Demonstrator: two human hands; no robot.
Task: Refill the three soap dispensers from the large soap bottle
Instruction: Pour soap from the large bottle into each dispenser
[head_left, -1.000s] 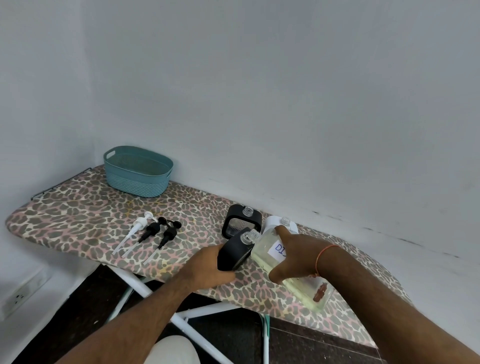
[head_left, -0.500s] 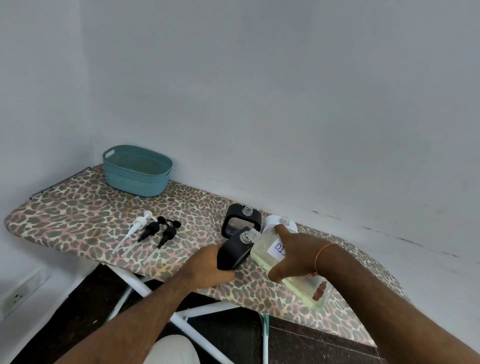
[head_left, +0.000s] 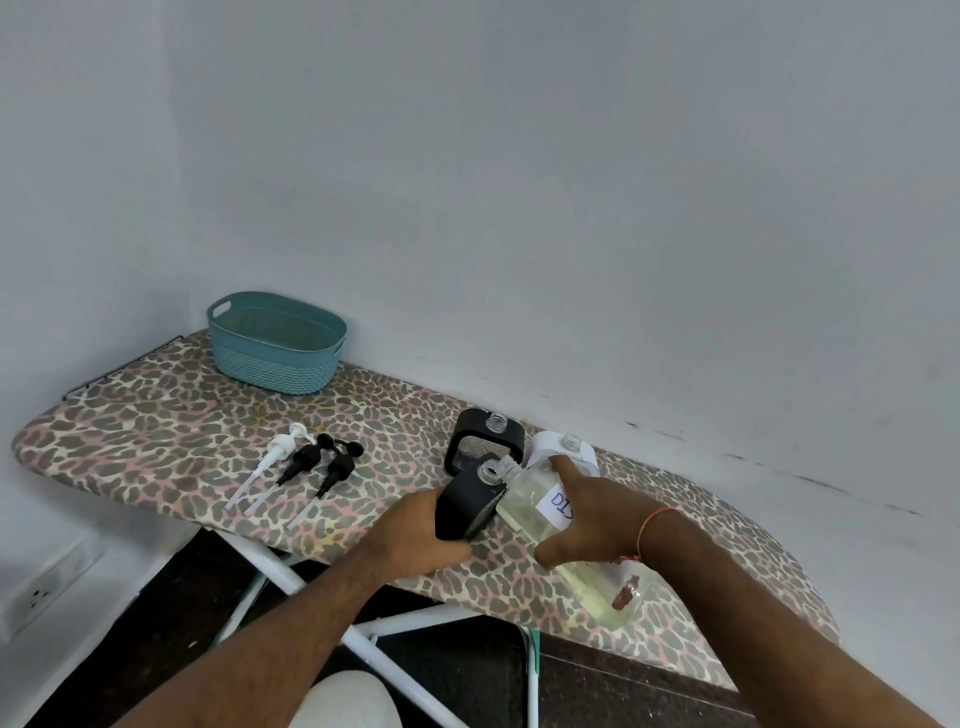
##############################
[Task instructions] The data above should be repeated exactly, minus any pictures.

[Solution to this problem]
Demonstrator: two human hands; no robot.
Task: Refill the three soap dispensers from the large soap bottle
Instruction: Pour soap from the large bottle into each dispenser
[head_left, -1.000s] 
[head_left, -0.500s] 
[head_left, +0.000s] 

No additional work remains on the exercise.